Virgil v. Montgomery

ORDER

TERRENCE WILLIAM BOYLE, Chief Judge.

These motions are before the Court pursuant to Plaintiffs Motion for a Voluntary Dismissal of Defendant Amtrak, or in the alternative, all Defendants and Plaintiffs Motion to Remand. A hearing was held on these motions on August 2, 2004 in Raleigh. In the underlying Complaint, Plaintiff asserts a negligence claim against Defendants. For the reasons stated below, Plaintiffs Motions are DENIED.

BACKGROUND

In its original Complaint, filed on July 31, 2003, Plaintiff alleges that on March 22, 2003 eleven year old Craig O’Ryan Virgil was struck and killed by an Amtrak train in the Town of Elm City, North Carolina. At the time of the accident, the train was being operated by Amtrak employees and was traveling on rail lines owned by CSX Transportation, Inc. (“CSXT”). Amtrak was using CSXT’s rail lines pursuant to their operating/indemnity agreement.

The Plaintiff, Deborah Ann Virgil, initiated this action on behalf of Craig Virgil’s estate by filing a summons and complaint in Wilson County Superior Court on July 31, 2003, naming Eric Montgomery, Stephen Bissette, CSX Corporation and the Town of Elm City as Defendants. On November 26, 2003, Plaintiff filed a Motion to Amend her Complaint, seeking to dismiss any claims against CSX Corporation and to add CSX Transportation, Inc. and Amtrak as Defendants. The motion was granted by Wilson County Superior Court Judge Milton F. Fitch, Jr. on December 15, 2003.

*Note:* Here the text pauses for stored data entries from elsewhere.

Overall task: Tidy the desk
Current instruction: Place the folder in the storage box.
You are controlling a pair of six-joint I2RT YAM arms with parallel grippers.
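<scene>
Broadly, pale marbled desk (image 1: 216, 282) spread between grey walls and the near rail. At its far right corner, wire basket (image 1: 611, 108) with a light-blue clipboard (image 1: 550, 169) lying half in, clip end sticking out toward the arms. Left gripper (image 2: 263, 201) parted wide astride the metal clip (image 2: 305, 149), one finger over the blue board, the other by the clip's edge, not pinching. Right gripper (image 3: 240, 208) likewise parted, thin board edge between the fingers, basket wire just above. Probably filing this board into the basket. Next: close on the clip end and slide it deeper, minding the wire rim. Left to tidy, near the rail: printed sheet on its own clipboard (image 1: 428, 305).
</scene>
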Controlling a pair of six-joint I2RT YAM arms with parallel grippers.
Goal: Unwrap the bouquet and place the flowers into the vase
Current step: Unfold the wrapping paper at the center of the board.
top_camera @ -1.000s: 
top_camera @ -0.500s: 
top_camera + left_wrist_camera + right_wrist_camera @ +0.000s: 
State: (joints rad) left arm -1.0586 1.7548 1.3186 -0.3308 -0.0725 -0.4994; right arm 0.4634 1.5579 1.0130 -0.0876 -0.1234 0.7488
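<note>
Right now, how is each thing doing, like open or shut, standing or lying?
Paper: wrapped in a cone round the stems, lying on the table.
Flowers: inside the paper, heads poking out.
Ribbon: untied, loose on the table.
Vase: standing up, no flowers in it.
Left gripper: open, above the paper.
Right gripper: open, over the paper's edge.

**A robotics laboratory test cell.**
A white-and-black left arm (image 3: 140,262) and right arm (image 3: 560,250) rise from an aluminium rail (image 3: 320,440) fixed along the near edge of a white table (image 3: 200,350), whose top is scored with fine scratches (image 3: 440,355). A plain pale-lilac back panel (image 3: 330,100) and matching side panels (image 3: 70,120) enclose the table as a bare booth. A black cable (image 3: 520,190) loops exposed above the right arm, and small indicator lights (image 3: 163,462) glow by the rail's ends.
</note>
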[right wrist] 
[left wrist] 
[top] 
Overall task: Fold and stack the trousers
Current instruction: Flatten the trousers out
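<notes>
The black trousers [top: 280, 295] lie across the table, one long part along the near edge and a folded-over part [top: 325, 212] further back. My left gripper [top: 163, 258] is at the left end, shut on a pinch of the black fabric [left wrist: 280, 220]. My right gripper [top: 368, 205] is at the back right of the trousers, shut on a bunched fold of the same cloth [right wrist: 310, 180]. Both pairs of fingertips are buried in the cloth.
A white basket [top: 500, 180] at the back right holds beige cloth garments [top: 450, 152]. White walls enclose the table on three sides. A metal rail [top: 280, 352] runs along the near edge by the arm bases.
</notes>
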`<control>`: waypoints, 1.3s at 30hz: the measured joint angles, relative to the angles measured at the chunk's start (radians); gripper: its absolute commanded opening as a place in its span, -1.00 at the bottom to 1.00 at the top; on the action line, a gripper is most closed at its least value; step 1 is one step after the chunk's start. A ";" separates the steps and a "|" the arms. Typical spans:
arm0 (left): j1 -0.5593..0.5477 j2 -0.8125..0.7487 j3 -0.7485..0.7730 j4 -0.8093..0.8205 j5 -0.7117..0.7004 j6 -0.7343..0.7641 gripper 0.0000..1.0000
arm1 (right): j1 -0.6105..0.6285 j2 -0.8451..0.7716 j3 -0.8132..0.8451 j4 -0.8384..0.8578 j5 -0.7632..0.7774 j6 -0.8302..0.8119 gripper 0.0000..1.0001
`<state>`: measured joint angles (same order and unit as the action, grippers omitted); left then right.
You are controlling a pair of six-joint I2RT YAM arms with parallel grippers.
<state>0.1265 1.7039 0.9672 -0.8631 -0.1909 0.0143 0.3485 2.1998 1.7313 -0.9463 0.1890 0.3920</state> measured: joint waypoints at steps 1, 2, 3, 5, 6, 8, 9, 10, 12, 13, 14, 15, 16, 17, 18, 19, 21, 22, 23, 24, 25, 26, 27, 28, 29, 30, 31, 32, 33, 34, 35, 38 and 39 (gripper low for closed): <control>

On December 18, 2003, Plaintiff served the Defendants with a file-stamped copy of the order allowing her motion to amend the complaint. On December 23, 2003, Defendants filed a notice of removal to the United States District Court for the Eastern District of North Carolina, Western Division, pursuant to 28 U.S.C. § 1441. Defendants also filed a notice of removal with the Wilson County Superior Court the same day. The notice of removal was filed within 30 days of the filing of Plaintiffs motion to amend her complaint and the order granting Plaintiffs motion. Defendants base their removal to this Court on 28 U.S.C. §§ 1331 and 1349.

*611Plaintiff filed Motions for Voluntary Dismissal and Remand on January 21, 2004. These motions are ripe for ruling.

ANALYSIS

1. Removal and Subject Matter Jurisdiction.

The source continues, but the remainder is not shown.